Multimodal Search on the Amazon Products Dataset
Introduction¶
This tutorial will demonstrate how to implement multimodal search on an e-commerce dataset using native Elasticsearch functionality, as well as features only available in the Elastiknn plugin.
We'll work with data from the Amazon Products Dataset, which contains product metadata, reviews, and image vectors for 9.4 million Amazon products. We'll focus specifically on the clothing, shoes, and jewelry category, containing about 1.5 million products. This dataset was collected by researchers at UCSD. The image vectors were computed using a convolutional neural network. For more information, see the paper Justifying recommendations using distantly-labeled reviews and fine-grained aspects by Jianmo Ni, Jiacheng Li, and Julian McAuley.

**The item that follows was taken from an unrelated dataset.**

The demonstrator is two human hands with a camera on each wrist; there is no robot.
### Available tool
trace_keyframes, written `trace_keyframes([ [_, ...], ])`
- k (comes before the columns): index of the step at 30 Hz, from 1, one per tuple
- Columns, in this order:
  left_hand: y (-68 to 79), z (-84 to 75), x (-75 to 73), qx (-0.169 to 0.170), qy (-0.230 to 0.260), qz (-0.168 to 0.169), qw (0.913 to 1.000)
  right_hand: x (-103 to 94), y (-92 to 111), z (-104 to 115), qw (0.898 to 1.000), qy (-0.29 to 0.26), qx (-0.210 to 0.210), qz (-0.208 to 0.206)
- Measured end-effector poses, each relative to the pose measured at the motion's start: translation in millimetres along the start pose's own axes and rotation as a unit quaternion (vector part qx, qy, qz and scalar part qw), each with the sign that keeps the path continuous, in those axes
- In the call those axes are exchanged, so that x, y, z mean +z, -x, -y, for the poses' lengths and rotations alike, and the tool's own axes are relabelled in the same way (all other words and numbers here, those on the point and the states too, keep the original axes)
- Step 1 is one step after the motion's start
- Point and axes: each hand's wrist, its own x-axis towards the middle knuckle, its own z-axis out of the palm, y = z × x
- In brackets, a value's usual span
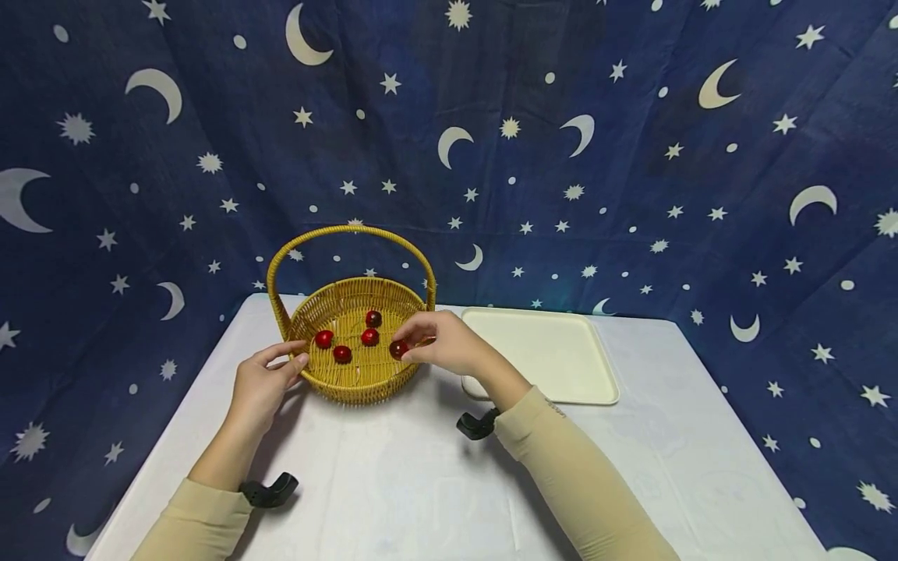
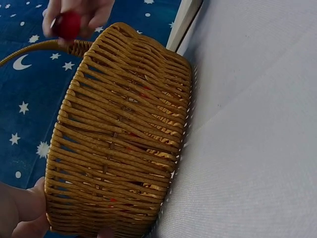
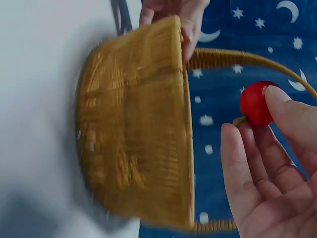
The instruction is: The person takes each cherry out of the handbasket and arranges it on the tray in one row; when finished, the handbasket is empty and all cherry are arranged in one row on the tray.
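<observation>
A woven yellow basket (image 1: 354,387) with a tall handle (image 1: 348,230) stands on the white table (image 1: 393,483). Several red cherries (image 1: 342,354) lie on its floor. My left hand (image 1: 298,355) grips the basket's left rim, thumb outside on the wall (image 2: 124,139). My right hand (image 1: 415,344) reaches over the right rim and pinches one red cherry (image 1: 398,349) between thumb and fingers. The right wrist view shows that cherry (image 3: 256,103) with a short green stem at my fingertips (image 3: 237,144), beside the basket (image 3: 138,129). The left wrist view shows this cherry (image 2: 67,25) above the far rim.
A cream rectangular tray (image 1: 561,366) lies just right of the basket, partly behind my right wrist. A blue cloth with moons and stars (image 1: 631,156) hangs behind and around the table. Bare white tabletop stretches toward me.
</observation>
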Motion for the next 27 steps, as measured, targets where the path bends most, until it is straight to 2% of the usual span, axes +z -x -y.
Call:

To demonstrate multimodal search, we'll first search for products using keywords, then use nearest neighbors queries to find image vectors with high angular similarity (indicating similar appearance), and then combine the keyword and nearest-neighbor searches.
The tutorial is implemented using a Jupyter notebook. The source can be found in the examples
directory in the Elastiknn github project.
Caveats
- This tutorial assumes you are comfortable with Python, the Elasticsearch JSON API, and nearest neighbor search. To modify and run it on your own, you'll need to install Elastiknn.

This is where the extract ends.